Abstract

Dear Sir, I read with interest, the letter “Effectiveness of low-dose oral calcium carbonate for the prevention of citrate-related toxicity in peripheral blood stem cell collection” by Maria Sassi et al. which was published in Blood Transfusion1. Although the study refers to a common adverse effect during the procedure of peripheral blood stem cell collection, but I would like to draw the attentions of the authors toward some important issues concerning their study.
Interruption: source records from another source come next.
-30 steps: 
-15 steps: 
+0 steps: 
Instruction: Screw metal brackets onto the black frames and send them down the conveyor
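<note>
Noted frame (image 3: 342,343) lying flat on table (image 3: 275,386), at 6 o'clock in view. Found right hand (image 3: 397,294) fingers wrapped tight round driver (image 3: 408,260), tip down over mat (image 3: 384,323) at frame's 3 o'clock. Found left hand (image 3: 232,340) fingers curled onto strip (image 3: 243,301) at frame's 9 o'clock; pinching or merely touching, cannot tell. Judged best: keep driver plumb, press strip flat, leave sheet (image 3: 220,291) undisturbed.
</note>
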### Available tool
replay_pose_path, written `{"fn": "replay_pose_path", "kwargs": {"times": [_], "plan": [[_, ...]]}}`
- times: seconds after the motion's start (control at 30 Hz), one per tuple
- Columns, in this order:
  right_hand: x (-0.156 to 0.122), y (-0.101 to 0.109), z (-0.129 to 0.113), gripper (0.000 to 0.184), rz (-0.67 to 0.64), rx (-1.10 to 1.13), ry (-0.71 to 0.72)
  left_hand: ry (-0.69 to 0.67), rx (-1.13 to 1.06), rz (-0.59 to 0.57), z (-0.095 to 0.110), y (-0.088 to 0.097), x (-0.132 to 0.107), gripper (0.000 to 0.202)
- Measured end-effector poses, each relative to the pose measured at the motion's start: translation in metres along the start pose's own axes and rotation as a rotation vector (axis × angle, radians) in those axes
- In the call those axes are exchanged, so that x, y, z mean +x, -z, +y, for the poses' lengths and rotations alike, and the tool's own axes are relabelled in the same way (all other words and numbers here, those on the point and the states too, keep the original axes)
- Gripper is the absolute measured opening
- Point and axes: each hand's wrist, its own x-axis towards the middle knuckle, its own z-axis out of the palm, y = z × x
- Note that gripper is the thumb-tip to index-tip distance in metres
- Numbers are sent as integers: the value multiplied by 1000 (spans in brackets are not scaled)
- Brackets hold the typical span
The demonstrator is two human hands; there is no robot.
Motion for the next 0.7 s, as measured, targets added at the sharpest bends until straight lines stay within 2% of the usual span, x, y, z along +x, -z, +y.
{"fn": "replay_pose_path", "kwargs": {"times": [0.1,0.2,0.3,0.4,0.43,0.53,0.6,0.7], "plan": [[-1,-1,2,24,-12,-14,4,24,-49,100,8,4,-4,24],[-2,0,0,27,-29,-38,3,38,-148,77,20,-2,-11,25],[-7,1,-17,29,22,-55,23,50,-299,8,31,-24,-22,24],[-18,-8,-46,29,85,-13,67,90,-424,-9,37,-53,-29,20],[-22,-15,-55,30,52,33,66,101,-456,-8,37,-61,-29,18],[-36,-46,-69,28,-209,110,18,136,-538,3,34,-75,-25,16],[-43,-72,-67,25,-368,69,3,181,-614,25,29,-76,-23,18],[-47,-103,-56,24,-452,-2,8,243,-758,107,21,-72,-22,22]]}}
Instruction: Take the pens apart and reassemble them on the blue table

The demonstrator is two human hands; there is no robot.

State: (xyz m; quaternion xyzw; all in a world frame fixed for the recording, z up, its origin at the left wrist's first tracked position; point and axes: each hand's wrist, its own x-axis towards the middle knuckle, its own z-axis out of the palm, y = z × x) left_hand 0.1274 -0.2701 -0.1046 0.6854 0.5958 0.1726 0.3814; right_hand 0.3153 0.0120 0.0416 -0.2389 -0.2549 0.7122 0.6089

First of all, the study was poorly controlled as donors not receiving calcium prophylaxis were not studied and no effect of a placebo (instead of calcium carbonate) on donors was seen. It is not clear whether the donors really had any danger of adverse reactions, even if they had not been given this calcium supplementation. The results are not supported by any statistical data. The other studies cited by the authors were well-controlled and blinded and included a statistical analysis of the results on which to base their conclusions2,3. Sassi et al. also did not evaluate and report the results separately for autologous and homologous stem cell donors. The rate of adverse reaction could be different between both these two types of donors because of the effect of ill health and several medications in autologous donors. The authors only told us that the basal ionised calcium was normal in PBSC donors, but these ionised calcium levels were not checked in donors during the procedure, which could have really proven the basis of calcium supplementation before the procedure. Kishimoto et al., in their study, continuously evaluated the levels of ionised calcium in donors throughout the procedure and found that its levels declined rapidly from pre-apheresis level until completion of the procedure3. Moreover, Sassi et al. did not report the type of machine that they used to separate the peripheral blood stem cells from the donors, which is important because this could have influenced the rate of adverse reactions in the donors. McLeod et al. reported that the instrument used for the collection and citrate infusion rate influenced adverse reaction rates4. Despite these problems, I once again congratulate the authors for their attention toward this important issue of adverse donor reactions during peripheral blood stem cell collection by apheresis procedures and its possible solution by prophylactic administration of oral calcium carbonate.